Whenever "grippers" appears in a line, please copy that line from the data.

□ □ □ □ □

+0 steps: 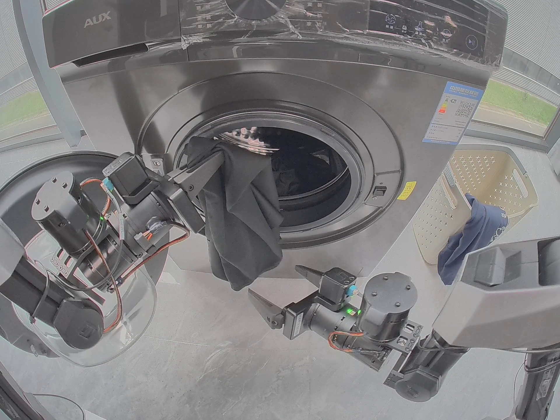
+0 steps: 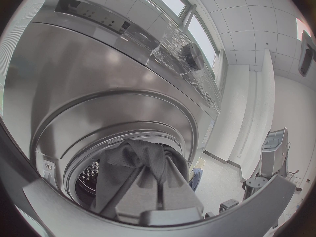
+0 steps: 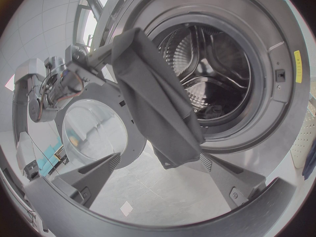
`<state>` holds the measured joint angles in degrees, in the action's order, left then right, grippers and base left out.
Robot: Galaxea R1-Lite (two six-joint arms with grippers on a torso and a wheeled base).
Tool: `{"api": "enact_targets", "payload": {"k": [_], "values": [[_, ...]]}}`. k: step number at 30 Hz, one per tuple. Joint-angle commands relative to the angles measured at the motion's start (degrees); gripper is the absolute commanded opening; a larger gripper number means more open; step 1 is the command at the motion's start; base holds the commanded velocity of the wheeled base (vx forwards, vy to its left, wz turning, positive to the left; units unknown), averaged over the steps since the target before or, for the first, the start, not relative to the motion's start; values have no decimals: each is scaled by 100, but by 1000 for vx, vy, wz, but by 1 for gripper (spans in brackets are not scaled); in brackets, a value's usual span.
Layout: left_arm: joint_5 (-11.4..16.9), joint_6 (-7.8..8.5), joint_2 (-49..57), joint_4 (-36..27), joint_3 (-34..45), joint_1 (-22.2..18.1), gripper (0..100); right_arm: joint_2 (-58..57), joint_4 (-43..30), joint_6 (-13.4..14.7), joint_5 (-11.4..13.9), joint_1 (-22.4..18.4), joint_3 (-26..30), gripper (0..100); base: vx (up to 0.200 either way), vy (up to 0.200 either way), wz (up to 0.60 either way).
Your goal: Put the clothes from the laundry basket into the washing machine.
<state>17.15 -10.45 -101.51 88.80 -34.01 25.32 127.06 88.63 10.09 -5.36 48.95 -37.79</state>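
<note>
Washing machine (image 1: 326, 88): a silver-grey, brushed-metal front-loader with clear wrinkled film over its control panel, standing on a pale grey marbled tile floor (image 1: 233, 351). Its round door (image 3: 93, 129) with a domed glass window stands open on the robot's left, exposing a perforated steel drum (image 3: 197, 66). A cream perforated plastic laundry basket (image 1: 490, 176) sits to the machine's right, with a dark blue garment (image 1: 475, 234) draped over its rim. A dark grey matte fabric garment (image 1: 242, 217) hangs in folds across the drum opening, clenched at its top edge by the left gripper (image 1: 217, 160). The right gripper (image 1: 273, 279) is below the garment, fingers spread and empty.
</note>
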Motion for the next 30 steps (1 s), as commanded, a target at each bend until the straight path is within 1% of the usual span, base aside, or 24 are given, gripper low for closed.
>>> {"api": "enact_targets", "payload": {"k": [1, 4, 19, 25, 26, 30], "values": [[-107, -1, -150, 6, -132, 34, 0, 539, 6, -25, 0, 36, -352, 100, 0, 0, 0], [-160, -1, -167, 6, -158, 34, 0, 671, 6, -43, 0, -8, -589, 100, 0, 0, 0], [-177, 8, -211, 6, -176, 43, 0, 1286, 6, -166, 62, -52, -1415, 100, 0, 0, 0], [-160, 8, -211, 6, -150, 17, 0, 1347, 6, -166, 53, -69, -1512, 100, 0, 0, 0], [-151, -1, -202, 6, -150, -18, 0, 1312, 14, -139, 53, -280, -1521, 100, 0, 0, 0], [-168, -10, -211, 6, -167, -18, 0, 1268, 14, -122, 62, -395, -1512, 100, 0, 0, 0]]}}
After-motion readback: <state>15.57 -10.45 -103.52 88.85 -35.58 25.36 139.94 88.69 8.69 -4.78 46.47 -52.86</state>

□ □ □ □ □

— EXERCISE OUTPUT —
`<state>` holds the measured joint angles in degrees, in the action's order, left then right, grippers and base left out.
Robot: Galaxea R1-Lite (two six-joint arms with grippers on a torso and a wheeled base).

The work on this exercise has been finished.